**What you need to do:** Tally the lines in the data below in which the word "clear" occurs, then give only the total.

**Data provided:**
▬▬▬▬▬▬

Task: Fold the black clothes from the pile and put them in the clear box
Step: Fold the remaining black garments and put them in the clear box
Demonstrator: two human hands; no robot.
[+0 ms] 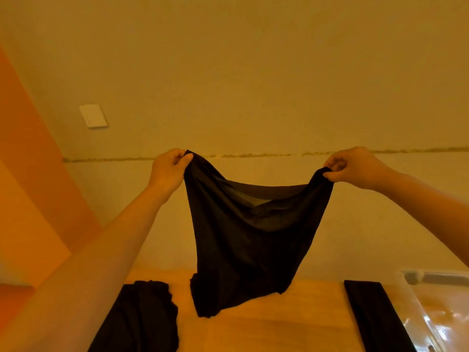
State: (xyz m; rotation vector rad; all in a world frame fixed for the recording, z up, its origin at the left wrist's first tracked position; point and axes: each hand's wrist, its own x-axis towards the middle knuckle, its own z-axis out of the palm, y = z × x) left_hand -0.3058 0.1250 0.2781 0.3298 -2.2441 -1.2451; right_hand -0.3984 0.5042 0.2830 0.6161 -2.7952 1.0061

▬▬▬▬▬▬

**Problem solution:** 2